To help you get started or to give you some ideas, here are some plots and tables you could make:

  • A table of the mean of Age and BMI (using summarise()) grouped by Sex. Make the table with knitr::kable().
  • A table of the mean of Age, BMI, SBP, and DBP (using summarise()) grouped by hypertension (or dyslipidemia or hyperglycemia). Make the table with knitr::kable().
  • A histogram of BMI with geom_histogram(), with hyperglycemia as the fill (in aes()) or using facet_grid().
  • A scatter plot of SBP vs DBP with geom_point(), colored by hypertension (maybe with a geom_smooth() line).
  • A bar plot of the counts of hyperglycemia status with geom_bar(), making facets of Times (using facet_grid()).
  • A boxplot of TC (total cholesterol) by dyslipidemia status with geom_boxplot().
  • Find the mean BMI by hyperglycemia and pipe to create a bar plot with geom_col().

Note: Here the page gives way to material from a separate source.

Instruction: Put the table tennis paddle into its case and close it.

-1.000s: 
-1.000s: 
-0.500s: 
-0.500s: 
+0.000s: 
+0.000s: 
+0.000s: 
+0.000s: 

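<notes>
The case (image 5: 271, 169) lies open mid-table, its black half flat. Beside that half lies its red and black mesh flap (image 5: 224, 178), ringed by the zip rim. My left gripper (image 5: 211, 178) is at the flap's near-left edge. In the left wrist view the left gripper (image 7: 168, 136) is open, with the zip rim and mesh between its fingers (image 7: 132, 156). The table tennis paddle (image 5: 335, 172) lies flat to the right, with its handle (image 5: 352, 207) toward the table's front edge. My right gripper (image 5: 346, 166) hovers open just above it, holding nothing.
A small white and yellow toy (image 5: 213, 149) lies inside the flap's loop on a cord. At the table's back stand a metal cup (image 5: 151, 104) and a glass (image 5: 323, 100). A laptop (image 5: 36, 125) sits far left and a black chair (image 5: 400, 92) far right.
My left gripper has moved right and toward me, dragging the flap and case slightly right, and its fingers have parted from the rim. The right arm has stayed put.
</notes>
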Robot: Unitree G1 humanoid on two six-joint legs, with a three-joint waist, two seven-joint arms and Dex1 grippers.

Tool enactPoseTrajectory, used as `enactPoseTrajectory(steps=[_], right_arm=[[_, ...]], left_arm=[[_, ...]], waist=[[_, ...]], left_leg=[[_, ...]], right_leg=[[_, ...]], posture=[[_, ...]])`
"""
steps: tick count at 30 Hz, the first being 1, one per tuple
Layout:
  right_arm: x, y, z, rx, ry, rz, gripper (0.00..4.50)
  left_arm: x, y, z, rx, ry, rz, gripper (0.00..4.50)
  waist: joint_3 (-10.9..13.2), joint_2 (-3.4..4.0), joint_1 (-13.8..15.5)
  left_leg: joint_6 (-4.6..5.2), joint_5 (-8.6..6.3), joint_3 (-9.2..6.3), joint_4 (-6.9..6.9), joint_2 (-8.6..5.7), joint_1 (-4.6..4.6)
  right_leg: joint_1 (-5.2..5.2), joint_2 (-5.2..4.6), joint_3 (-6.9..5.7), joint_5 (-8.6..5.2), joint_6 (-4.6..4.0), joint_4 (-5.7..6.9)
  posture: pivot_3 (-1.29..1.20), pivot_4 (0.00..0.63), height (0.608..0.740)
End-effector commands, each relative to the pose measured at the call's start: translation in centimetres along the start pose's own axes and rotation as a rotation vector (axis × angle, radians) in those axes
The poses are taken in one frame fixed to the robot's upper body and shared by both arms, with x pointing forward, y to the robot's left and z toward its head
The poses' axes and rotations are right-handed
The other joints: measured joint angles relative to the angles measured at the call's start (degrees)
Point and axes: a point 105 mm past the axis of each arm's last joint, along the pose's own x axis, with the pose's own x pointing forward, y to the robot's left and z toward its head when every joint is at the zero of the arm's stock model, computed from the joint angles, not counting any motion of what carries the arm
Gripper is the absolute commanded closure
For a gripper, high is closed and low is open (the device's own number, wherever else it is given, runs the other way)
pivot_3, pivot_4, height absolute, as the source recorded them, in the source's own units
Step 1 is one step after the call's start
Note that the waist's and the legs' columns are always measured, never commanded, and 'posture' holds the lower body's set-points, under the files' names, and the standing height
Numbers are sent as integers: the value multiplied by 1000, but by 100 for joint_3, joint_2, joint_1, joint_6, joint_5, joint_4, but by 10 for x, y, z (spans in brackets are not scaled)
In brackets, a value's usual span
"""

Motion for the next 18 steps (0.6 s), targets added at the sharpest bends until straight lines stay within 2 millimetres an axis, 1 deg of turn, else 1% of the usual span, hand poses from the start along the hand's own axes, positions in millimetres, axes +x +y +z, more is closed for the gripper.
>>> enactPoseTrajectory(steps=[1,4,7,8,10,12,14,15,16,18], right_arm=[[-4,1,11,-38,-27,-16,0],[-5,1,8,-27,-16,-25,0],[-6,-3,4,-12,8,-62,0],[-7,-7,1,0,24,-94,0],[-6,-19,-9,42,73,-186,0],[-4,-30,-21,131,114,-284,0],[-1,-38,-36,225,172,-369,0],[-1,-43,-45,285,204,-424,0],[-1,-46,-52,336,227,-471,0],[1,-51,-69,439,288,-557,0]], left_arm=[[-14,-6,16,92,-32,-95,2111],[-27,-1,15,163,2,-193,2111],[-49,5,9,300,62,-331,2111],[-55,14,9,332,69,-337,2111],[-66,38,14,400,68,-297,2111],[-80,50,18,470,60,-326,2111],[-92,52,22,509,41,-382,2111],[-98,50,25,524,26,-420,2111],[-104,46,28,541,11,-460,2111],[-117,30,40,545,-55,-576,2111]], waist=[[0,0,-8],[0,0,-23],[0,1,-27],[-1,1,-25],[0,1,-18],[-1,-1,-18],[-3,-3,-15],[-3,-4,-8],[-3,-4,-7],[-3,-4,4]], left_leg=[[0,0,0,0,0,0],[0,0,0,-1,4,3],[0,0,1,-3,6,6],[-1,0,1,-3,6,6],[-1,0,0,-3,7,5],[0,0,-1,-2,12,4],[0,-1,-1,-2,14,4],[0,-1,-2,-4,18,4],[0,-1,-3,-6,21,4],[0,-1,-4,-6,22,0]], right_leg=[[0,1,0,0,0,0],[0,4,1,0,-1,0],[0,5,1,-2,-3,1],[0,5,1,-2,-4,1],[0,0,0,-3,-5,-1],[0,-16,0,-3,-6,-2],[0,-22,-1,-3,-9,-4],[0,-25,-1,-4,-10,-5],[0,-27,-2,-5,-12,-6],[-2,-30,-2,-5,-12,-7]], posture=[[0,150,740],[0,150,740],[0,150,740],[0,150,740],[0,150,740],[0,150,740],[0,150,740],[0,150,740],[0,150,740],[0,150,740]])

We suggest that you talk with your team members to get some other ideas or to decide who does what. As you code, get or give help to your teammates.

23.1.5 Regularly style your code

Make sure your code is styled correctly by regularly using the Palette (Ctrl-Shift-P, then type “style file”) to style your code as you work in your Quarto document. Nicely formatted code is just as important as code that runs, as it makes it easier to read and understand. So practice styling your code often!

23.1.6 Regularly commit the changes

Use the “Git workflow” by adding to the staged area, committing, pushing, and pulling the changes you and your teammate have made. You may encounter merge conflicts. If you do, get one of the helpers or teachers to help you out!

23.1.7 Regularly render the Quarto document

Render your Quarto document to HTML often to ensure reproducibility of your document as well as to see how your report looks like. You don’t need to commit the rendered HTML file if you don’t want to.

23.2 Quick “checklist” for a good project

  • Project used Git and is on GitHub.
  • Used Quarto for making figures and tables.
  • Used {tidyverse} for data wrangling and plotting.
  • Code is correctly styled.

23.3 Checking reproducibility

At the end, the lead teacher will download each of the teams’ projects from GitHub to their computer and will render the documents to test their reproducibility. The teacher will also run styler::style_dir() to check that the code is correctly styled.

23.4 Expectations for the project

What we expect you to do for the team project:

  • Use Git and GitHub throughout your work.
  • Work collaboratively as a team and share responsibilities and tasks.
  • Use as much of what we covered in the workshop to practice what you learned.

What we don’t expect:

  • Complicated analysis or coding. The simpler it is, the easier is to for you to do the coding and understand what is going on. It also helps us to see that you’ve practiced what you’ve learned.
  • Clever or overly concise code. Clearly written and readable code is always better than clever or concise code. Keep it simple and understandable!

Essentially, the team project is a way to reinforce what you learned during the workshop, but in a more relaxed and collaborative setting.